Ditambah dalam fakta persidangan, sejak awal pernikahan hingga saat ini terdakwa Ado masih memberikan nafkah lahir dengan cara mentransfer sejumlah uang dan memberikan anaknya susu setiap bulannya. Serta membelikan anak mainan.
"Terdakwa memberikan uang belanja dari bulan Oktober 2019 sampai dengan bulan September 2023 terbukti yaitu sejak bulan Oktober 2019 setelah ATM dipegang istri terdakwa tetap dikirimi uang belanja sebesar Rp3 juta, kemudian sejak januari 2022 sampai dengan September 2023 Terdakwa selalu transfer ke saksi-1 sebesar Rp 1,5-3 juta," jelasnya.
Mengenai nafkah batin, lanjutnya, dapat disimpulkan bahwa terdakwa telah berusaha untuk mengajak kembali pulang dan berhubungan dengan sang istri namun ditolak.
Justru istrinya dinilai melakukan perbuatan Nusyuz sesuai dengan aturan kompilasi hukum islam pasal 80 - ayat (7) dengan cara meninggalkan terdakwa selama bertahun-tahun sehingga sesuai hukum kewajiban untuk memenuhi nafkah lahir dan batin gugur demi hukum.
"Tuduhan yang dilontarkan kepada terdakwa sejatinya telah gugur demi hukum mengingat alat bukti yang digunakan Oditur dalam tuntutannya bukan berupa Visum Et Repertum Psikiatrikum (VeRP) yang berlebel Pro Yustitia. Melainkan menggunakan surat keterangan sehingga tidak dapat dijadikan dasar untuk kyan sebagai alat bukti yang sah di pengadilan sesuai dengan pasal 18 Permenkes No. 77 tahun 2015," ujarnya.

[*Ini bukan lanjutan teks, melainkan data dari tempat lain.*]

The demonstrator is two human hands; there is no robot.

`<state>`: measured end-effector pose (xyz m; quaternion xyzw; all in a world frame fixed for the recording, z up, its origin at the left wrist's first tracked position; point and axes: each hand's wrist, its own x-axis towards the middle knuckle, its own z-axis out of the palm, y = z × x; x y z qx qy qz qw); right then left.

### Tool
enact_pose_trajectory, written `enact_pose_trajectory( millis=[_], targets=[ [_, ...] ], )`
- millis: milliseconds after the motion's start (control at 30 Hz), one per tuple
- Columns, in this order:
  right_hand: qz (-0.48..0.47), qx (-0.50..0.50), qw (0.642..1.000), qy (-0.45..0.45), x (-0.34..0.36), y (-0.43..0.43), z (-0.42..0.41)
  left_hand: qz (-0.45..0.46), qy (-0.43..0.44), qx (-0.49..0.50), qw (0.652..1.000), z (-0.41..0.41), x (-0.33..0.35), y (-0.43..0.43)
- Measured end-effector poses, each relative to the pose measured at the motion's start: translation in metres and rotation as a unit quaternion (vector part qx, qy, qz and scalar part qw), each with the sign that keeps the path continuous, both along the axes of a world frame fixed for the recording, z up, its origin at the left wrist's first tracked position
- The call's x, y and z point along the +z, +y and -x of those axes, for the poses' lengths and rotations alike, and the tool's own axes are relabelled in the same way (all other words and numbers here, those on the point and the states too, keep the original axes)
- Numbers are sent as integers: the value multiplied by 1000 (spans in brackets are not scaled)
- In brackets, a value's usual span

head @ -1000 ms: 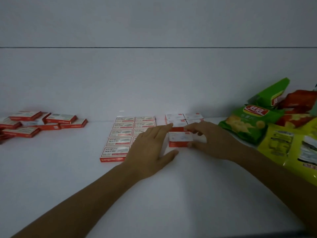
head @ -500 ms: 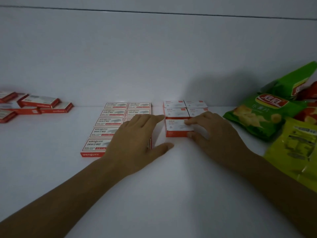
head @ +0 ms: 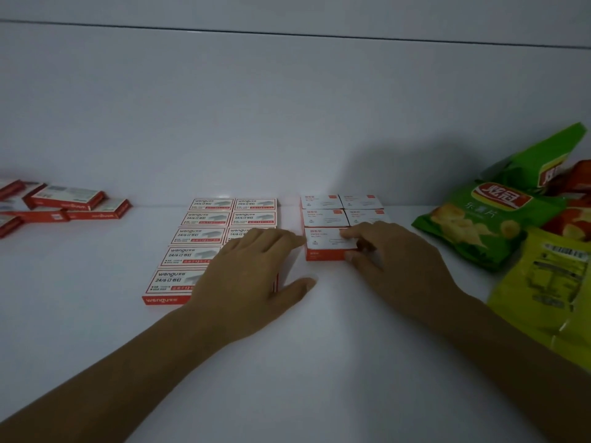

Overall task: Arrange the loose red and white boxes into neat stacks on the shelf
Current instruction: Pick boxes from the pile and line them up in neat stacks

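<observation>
Near the back edge of the shelf point(head: 319, 346), mid-width, your right hand point(head: 393, 260) pinches the front box point(head: 323, 247), thumb at its near right corner, forefinger on top. Your left hand point(head: 252, 276) lies flat, fingers straight, over the staple-box rows point(head: 201, 235), fingertips at that box's left side. It is probably light, stiff cardboard with a slick face: hold it by its side walls and squeeze gently. The loose boxes point(head: 67, 199) wait toward the shelf's left end.

Red and white boxes point(head: 204, 257) with dark lettering sit at centre on a white shelf point(head: 96, 330); green point(head: 479, 225) and yellow snack bags point(head: 550, 282) at right.
</observation>
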<state>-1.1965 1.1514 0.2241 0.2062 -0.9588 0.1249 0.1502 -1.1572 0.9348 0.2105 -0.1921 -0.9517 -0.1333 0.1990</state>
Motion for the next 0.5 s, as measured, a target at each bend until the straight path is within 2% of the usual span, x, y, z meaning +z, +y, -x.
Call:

Dalam fakta persidangan juga terungkap, lanjut Lettu Laut (H) Jainal Mustafa Siregar, dimana setiap istrinya meminta sesuatu selalu diberikan. Seperti permintaan dibelikan sepeda ontel untuk berolahraga dan berangkat pergi pulang ke kantor, dan juga beli televisi. Bahkan, Ado juga sering menanyakan kabar sang anak ketika ia sedang bertugas.
Menurutnya, fakta itu cukup membuktikan terdakwa tak ada niat menelantarkan keluarga. Selain permohonan di atas, ia juga memohon agar nama baik kliennya dapat dipulihkan.
"Memulihkan nama baik Terdakwa, nama baik TNI, nama baik TNI-AL yang sudah di cemari oleh saksi pelapor melalui konfrensi pers bersama-sama dengan Pengacaranya serta menyebarkannya di berbagai media sosial, sehingga membuat pimpinan TNI-AL kecewa sebab merusak Citra Institusi yang kita cintai dan yang kita banggakan ini," ucapnya di hadapan majelis hakim.
Penasihat Hukum juga memohon kepada majelis hakim untuk membebaskan terdakwa dari segala dakwaan dan tuntutan demi hukum, karena tidak terbukti dalam persidangan.